While a viable police force alone could not have stopped the insurgency and lawlessness that eventually engulfed Iraq, officials involved acknowledge that the early, halting effort to rebuild the force was a missed opportunity.

What attempts there were to train the police were marred by poor coordination, civilian and military officials said.

Field training of the Iraqi police, the most critical element of the effort, was left to DynCorp International, a company based in Irving, Texas, that received $750 million in contracts. Its advisers, many of them retired officers from small towns, said they arrived in Iraq and quickly found themselves caught between poorly staffed government agencies, company officials focused on the bottom line and thousands of Iraqi officers clamoring for help.

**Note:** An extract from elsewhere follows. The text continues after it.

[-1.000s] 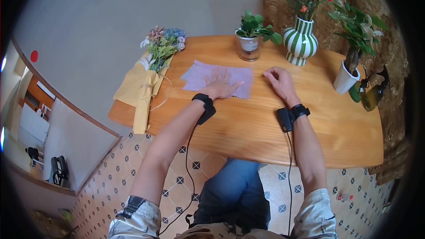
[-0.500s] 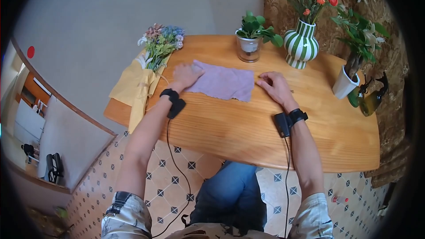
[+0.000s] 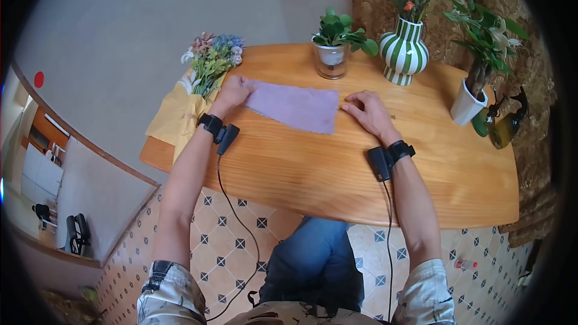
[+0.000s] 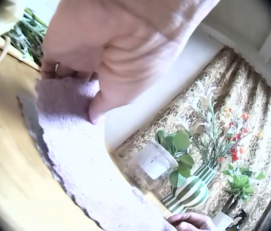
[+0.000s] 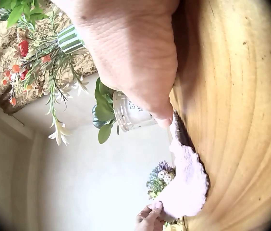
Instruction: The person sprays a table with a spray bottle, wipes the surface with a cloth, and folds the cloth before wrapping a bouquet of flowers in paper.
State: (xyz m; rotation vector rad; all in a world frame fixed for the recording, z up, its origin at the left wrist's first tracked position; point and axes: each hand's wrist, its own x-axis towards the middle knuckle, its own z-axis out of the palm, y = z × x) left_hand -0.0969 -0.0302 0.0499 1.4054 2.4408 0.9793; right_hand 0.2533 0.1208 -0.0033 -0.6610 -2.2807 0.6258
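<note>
A purple cloth (image 3: 295, 107) lies spread on the wooden table, its lower edge raised a little at the left. My left hand (image 3: 230, 96) pinches its left end; in the left wrist view the thumb of that hand (image 4: 121, 53) presses on the cloth (image 4: 85, 144) with the fingers behind it. Beside the cloth's right edge, my right hand (image 3: 373, 117) rests with bent fingers, thumb and index apart. In the right wrist view the thumb of the right hand (image 5: 135, 53) is close to the narrow end of the cloth (image 5: 186, 185); contact is unclear.
A bouquet in yellow paper (image 3: 171, 117) lies at the left. Behind the cloth stands a potted plant in a glass (image 3: 331, 60), with a striped vase (image 3: 403, 54) of flowers beside it. A white pot (image 3: 468, 103) and a dark ornament (image 3: 509, 126) are at the right.
My left hand has moved left from flat on the cloth to its left end and now pinches it. The right hand has come in nearer the cloth's right edge.
</note>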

When it became clear that the civilian effort by DynCorp was faltering, U.S. military officials took over police training in 2004, relying on heavily armed commando units that had been established by the Iraqis. Within a year, Sunni Arabs said some units had been infiltrated by Shiite militias and were kidnapping, torturing and executing scores of Sunnis.

White House and Pentagon officials defended their decisions, saying that it would have been impossible to find thousands of qualified trainers willing to go to Iraq and that deploying large numbers of foreign officers would have angered Iraqis and bred passivity.

Administration officials say the insurgency, more than any other factor, has slowed their progress.

This spring, three years after administration officials rejected the large U.S.-led field training effort, U.S. military commanders are adopting that very approach. Declaring 2006 the year of the police, the Pentagon is dispatching 3,000 U.S. soldiers and DynCorp contractors to train and mentor police recruits and officers across Iraq.

U.S. commanders now see the force, which is to increase to 190,000, as the linchpin of a new strategy to protect the population, secure reconstruction projects and help facilitate the withdrawal of American troops.

Back on May 18, 2003, Kerik arrived in Baghdad and found "nothing, absolutely nothing" in place. "Twelve guys on the ground plus me," he recalled. "That was the new Ministry of Interior."

Working from scratch, the team pulled together a new plan to train 50,000 to 80,000 members of an Iraqi police force.

At first, members suggested that Iraqi police recruits receive six months of academy training. Kerik said he "started laughing," and calculated that it would take nine years to train the force.

The team reduced academy training to 16 weeks, and eventually eight weeks. Later, a 2005 State Department audit found that translating classes from English to Arabic ate up 50 percent of training time. With translation, Iraqi recruits received the equivalent of four weeks of training.